Para eliminar o risco de novas introduções, acredita o investigador que “é fundamental que as autoridades competentes exerçam uma maior e mais efectiva fiscalização relativamente à movimentação de águas de lastro junto aos portos dos Açores”.
E será possível controlar este aumento? A resposta é desanimadora: “após surgir, pouco ou nada pode ser feito para controlar a expansão da espécie”. A única possibilidade, revela, “é limitar a sua movimentação entre ilhas através da monitorização e controlo do seu transporte em águas de lastro dos navios que circulam na região”. Mas mesmo assim não há garantias de sucesso e o investigador defende que “o tempo dirá se as comunidades costeiras nativas terão a capacidade de responder a esta invasão abrupta”. O investigador tem vindo actualmente a acompanhar a propagação da alga na ilha de São Miguel e a “avaliar os impactos que esta espécie tem nas comunidades costeiras”.
E para os banhistas das zonas balneares onde têm aparecido estas algas, poderá haver malefícios por contacto com as mesmas? “Não temos informação que isso possa acontecer”, responde o colaborador do Grupo de Biodiversidade dos Açores/ cE3c da Universidade dos Açores. No entanto, “algumas zonas costeiras tornaram-se pouco atractivas devido ao cheiro desagradável emanado por enormes quantidades desta alga em decomposição”, o que pode ter consequências na diminuição de banhistas em determinadas zonas balneares.
OUTRAS APLICAÇÕES
Esta espécie poderá ter alguma aplicação e ser usada antes que arroje nas zonas costeiras? “Sim. Existem alguns estudos e projectos em curso que apontam para potenciais aplicações desta alga nas indústrias alimentar, cosmética e farmacêutica”, refere o investigador com especialização em Biologia da Conservação, pela Faculdade de Ciências da Universidade de Lisboa, e mestre em Biodiversidade, Genética e Evolução pela Universidade do Porto.

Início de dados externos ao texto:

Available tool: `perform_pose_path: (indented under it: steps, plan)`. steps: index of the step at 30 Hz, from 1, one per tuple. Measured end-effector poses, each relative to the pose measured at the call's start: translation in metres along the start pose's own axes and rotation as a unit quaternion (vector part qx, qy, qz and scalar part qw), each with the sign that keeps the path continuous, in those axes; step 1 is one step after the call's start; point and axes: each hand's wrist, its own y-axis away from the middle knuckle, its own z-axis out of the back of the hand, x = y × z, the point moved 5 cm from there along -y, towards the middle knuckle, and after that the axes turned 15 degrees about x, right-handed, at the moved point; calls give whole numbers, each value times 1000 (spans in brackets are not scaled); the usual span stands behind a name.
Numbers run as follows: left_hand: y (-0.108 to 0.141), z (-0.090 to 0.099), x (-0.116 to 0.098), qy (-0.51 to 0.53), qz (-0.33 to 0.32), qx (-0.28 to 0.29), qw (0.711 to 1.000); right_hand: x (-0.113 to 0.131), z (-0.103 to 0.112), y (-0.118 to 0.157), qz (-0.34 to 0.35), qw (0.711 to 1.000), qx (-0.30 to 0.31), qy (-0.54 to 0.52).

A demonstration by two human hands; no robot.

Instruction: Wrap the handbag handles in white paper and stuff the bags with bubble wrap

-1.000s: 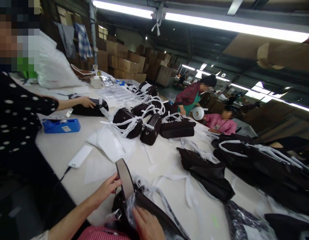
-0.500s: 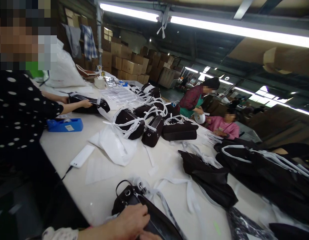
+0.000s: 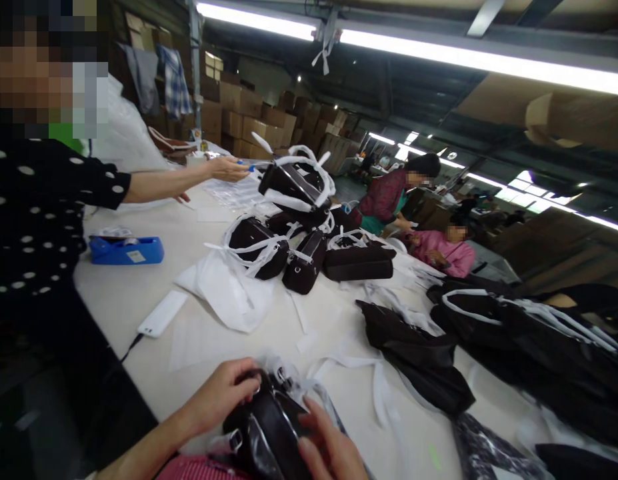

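A black handbag [image 3: 271, 433] with metal rings and white-wrapped straps lies at the near edge of the table. My left hand [image 3: 227, 390] is closed on its far end by the small loop, thumb and fingers pinched together there. On the bag's right side, my right hand [image 3: 331, 443] has its fingers apart and touching the black surface, without gripping it. A wrapped strap [image 3: 316, 393] with a buckle runs along the bag's right side. The lower part of the bag is cut off by the frame edge.
Several black bags [image 3: 309, 260] with wrapped handles stand mid-table. A blue tape dispenser [image 3: 127, 249], a white power strip [image 3: 163, 313] and white paper [image 3: 229, 293] lie left. Flat black bags [image 3: 419, 353] lie right. A co-worker's hand [image 3: 229, 169] reaches in at left.
My left hand has moved to the bag's far end, and my right hand has come up onto its side. The co-worker's bag has gone from their hands; another wrapped bag now sits on the pile.
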Motion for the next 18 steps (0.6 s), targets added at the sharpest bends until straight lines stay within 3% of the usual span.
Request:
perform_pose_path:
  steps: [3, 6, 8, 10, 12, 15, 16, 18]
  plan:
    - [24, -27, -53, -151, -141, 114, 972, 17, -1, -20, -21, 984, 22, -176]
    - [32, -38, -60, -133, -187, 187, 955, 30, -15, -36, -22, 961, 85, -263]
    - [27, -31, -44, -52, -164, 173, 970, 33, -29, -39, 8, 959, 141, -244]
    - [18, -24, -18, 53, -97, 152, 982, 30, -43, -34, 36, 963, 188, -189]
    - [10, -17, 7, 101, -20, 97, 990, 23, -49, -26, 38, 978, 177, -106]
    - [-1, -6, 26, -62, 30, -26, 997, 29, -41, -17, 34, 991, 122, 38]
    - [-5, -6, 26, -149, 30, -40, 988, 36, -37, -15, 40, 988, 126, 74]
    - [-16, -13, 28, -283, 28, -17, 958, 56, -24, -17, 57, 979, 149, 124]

A Rugulopteryx okamurae é uma alga multicelular que pertence à família das Dictyotaceae, género Rugulopteryx. No seu habitat natural vive a pouca profundidade – entre 0,5 e 5 metros embora possa chegar aos 15 metros ocasionalmente – e deve o seu nome ao botânico e ficólogo Kintaro Okamura que se entregou a esta disciplina da botânica dedicada ao estudo científico das algas.

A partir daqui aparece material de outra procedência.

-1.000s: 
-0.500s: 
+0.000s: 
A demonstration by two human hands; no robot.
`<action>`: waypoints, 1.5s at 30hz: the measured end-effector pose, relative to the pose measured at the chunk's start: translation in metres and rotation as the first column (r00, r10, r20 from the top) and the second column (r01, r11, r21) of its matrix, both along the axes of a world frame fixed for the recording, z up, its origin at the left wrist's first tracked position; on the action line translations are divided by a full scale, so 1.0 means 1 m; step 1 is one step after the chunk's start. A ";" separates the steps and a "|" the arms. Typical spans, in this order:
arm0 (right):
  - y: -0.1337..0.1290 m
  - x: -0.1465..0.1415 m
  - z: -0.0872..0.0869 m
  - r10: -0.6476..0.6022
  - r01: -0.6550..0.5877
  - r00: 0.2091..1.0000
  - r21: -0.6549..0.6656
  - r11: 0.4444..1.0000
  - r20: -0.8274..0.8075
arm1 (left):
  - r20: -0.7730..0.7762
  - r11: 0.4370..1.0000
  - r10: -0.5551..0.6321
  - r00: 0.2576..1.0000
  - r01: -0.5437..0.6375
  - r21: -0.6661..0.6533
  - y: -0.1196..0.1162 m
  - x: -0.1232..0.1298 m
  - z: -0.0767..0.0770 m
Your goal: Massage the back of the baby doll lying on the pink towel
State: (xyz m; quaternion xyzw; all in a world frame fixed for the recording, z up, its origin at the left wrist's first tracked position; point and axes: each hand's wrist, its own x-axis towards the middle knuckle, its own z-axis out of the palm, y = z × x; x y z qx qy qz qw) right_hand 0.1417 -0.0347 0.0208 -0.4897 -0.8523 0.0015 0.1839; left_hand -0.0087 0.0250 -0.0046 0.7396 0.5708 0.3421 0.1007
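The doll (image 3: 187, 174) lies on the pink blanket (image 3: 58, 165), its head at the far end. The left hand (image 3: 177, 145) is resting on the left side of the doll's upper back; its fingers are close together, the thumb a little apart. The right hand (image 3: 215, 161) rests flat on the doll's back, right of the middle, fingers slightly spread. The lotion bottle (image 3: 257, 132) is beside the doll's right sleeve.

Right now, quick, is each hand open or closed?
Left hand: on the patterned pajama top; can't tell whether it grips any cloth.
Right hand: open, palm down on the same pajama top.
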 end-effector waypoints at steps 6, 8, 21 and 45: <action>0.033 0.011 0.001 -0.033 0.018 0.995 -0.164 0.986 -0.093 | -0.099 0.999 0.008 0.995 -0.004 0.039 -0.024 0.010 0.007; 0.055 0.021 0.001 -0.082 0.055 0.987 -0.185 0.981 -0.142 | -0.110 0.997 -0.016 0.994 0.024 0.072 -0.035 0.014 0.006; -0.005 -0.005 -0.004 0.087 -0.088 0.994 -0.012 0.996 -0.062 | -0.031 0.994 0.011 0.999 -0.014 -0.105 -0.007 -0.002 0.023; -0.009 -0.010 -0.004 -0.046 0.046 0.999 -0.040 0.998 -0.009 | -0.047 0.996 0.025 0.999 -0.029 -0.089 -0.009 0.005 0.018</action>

Trata-se de uma espécie de alga castanha, nativa do Oceano Pacífico que habita as costas do Japão, China e Coreia . Fora de seu habitat natural, sua presença foi detectada em 2002 na lagoa costeira de Étang de Thau na França, onde provavelmente chegou como resultado da contaminação por ostras do Japão (Crassostrea gigas) para a aquicultura. A partir de 2015, já se estabeleceu nas águas próximas ao Estreito de Gibraltar, onde se comporta como uma espécie invasora e causa sérios danos aos ecossistemas naturais da Região.